In Greek Mythology, Pandora was a noble lady whose husband entrusted her with a mysterious jar (later mutating into a box) that supposedly contained untold plagues that could decimate Humankind. Passionately wavering about opening it or not, her curiosity finally got the best of her: she opened it and unleashed its terrible contents.
After more than a year and a half of the devastating Covid-19 pandemic that has killed millions of innocent victims (including our uncle José Luis in Montevideo) and maiming countless infected people with still unknown long-term sequelae, we are all wondering the same: was the pandemic a natural phenomenon or man-made? Initially we did believe that the origin was the accidental transmission of a bat-virus into a human host in that all too infamous Wuhan market. However, over time, the possibility of an accidental leakage from a Chinese lab became more plausible.
Note. This reproduction of Lawrwnce Alma Tadema’s Pandora was taken from Wikimedia Commons.
Nicholas Wade, a prominent science editor of the Bulletin of Atomic Scientists, wrote a great article that discusses the veracity of these two competing explanations. He said: “I’ll describe the two theories, explain why each is plausible, and then ask which provides the better explanation of the available facts. It’s important to note that so far there is no direct evidence for either theory.” This article is so clearly written and solidly based on known facts, that we will try to make a resume.
For months, we thought that the virus had originated in that wet market, but the later discovery of earlier cases not related to it, shattered that hypothesis. In that city stands the Wuhan Institute of Virology, which specializes in coronavirus research. When the possibility of an accidental leakage from a less-than-adequate security lab began to mass circulate in the public forum, a group of supposedly “impartial scientists” wrote a letter (not a peer-reviewed article) in The Lancet refuting it. Wade said: “It later turned out that The Lancet letter had been organized and drafted by Peter Daszak, president of the EcoHealth Alliance of New York. Daszak’s organization funded coronavirus research at the Wuhan Institute of Virology. If the SARS2-virus had indeed escaped from research he funded, Daszak would be potentially culpable. This acute conflict of interest was not declared to The Lancet’s readers, the letter concluded, “We declare no competing interests.”

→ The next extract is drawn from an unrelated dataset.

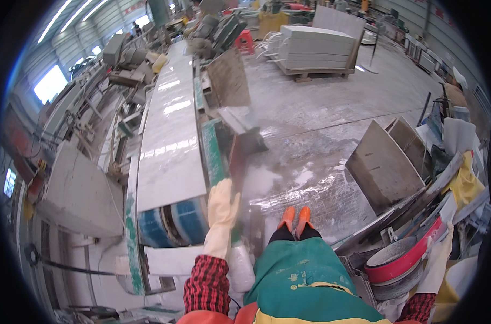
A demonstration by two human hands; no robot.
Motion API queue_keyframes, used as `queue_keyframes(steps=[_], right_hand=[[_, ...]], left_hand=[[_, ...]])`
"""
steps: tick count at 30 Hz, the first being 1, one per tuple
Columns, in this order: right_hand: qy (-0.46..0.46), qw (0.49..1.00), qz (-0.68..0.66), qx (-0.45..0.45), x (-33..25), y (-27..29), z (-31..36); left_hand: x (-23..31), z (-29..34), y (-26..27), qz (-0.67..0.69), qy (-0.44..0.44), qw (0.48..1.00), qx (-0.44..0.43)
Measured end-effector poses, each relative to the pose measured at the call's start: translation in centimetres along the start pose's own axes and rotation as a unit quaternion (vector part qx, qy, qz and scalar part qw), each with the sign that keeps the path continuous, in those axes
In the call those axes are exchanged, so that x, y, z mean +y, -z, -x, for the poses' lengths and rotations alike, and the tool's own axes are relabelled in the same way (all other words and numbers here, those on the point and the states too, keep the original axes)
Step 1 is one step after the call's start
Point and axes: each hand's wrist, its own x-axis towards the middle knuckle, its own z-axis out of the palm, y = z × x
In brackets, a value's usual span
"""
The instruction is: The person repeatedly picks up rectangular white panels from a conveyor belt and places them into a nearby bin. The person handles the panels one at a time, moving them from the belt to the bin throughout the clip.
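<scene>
My left hand [221, 209], in a cream rubber glove, rests on the green side rail [213, 154] of a conveyor, its fingers stretched forward. Beside it, a long glossy white slab [169, 156] lies along the conveyor, its near edge just over a blue roller [187, 221]. Out at the right, my right hand [439, 251], also gloved, reaches past a round tub with a red rim [405, 262]. Its fingers are small and unclear against the pale scraps there, so I cannot make out whether they hold anything.
Brown-faced boards [386, 164] lean at the right, near a yellow cloth [466, 181] and piled scraps. Stacked white slabs [316, 48] sit on a pallet farther off, near a red stool [245, 42]. Machinery [142, 62] lines the left. A person [456, 89] is at far right.
</scene>
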Motion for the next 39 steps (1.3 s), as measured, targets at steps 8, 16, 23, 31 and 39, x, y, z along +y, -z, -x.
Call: queue_keyframes(steps=[8, 16, 23, 31, 39], right_hand=[[0.137, 0.906, 0.132, -0.379, 2.1, -18.4, 11.1], [0.471, 0.47, 0.24, -0.707, 7.1, -32.2, 26.4], [0.66, 0.295, 0.065, -0.688, 12.1, -38.5, 37.3], [0.517, 0.461, 0.279, -0.666, 14.0, -35.5, 23.6], [0.36, 0.626, 0.418, -0.552, 14.7, -25.5, 9.3]], left_hand=[[9.2, -1.0, -0.3, 0.555, 0.307, 0.772, -0.045], [14.5, -0.6, 4.6, 0.753, 0.39, 0.53, -0.017], [3.4, 5.7, 11.3, 0.682, 0.446, 0.532, 0.23], [-7.9, 9.3, 10.1, 0.576, 0.525, 0.527, 0.339], [-8.1, 7.6, 8.2, 0.541, 0.54, 0.538, 0.355]])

The author explained that some scientists have been surreptitiously playing a dangerous game in academia and private institutions: creating viruses that are far more deadly than the ones found in nature. They claimed that they could control the scientific variables in a security lab and that their research would help prevent a future jump of these deadly pathogens into a human host. A far-fetched proposition.
The gain-of-function experiments aim to enhance the virulence and transmissibility of pathogens by tinkering around with its genomic constitution. Some virologists in China and other countries have been studying these coronaviruses to change the composition of their surface spike proteins (the device the organism uses to latch on a human cell before injecting its genetic material into it) with varying results. Shi Zheng-Li—nicknamed The Bat Lady—lead several expeditions to dark caves to collect new specimens of coronaviruses and has worked at the Wuhan Institute.
Wade said: “Shi then teamed up with Ralph S. Baric, an eminent coronavirus researcher at the University of North Carolina. Their work focused on enhancing the ability of bat viruses to attack humans so as to ‘examine the emergence potential (that is, the potential to infect humans) of circulating bat CoVs.” He explained that they managed to take the backbone of the SARS1 virus and replace its spike protein with another one from a bat virus, which made it more virulent in human airways. They dubbed their creation as a chimera—a fantastic creature of Greek Mythology.
How could all these scientific undertakings happen “under the radar” of public opinion and, most importantly, the supposedly watchful eyes of public regulators? According to Wade, there is a most shameful conspiracy of silence in academia that prevents the diffusion of this critical information to the very ones they are supposed to be serving: US. During the past few decades, the scientific community has become so detached from the daily realities of common folks that, in their foolish hubris, have tacitly assumed that they can take these Life and Death decisions on their own.
They are totally mistaken. We want “a say” in decisions that, if gone wrong, can potentially wipe Humankind forever.
A message to these late age “apprentis de sorcier”: stop playing around with Pandora’s box.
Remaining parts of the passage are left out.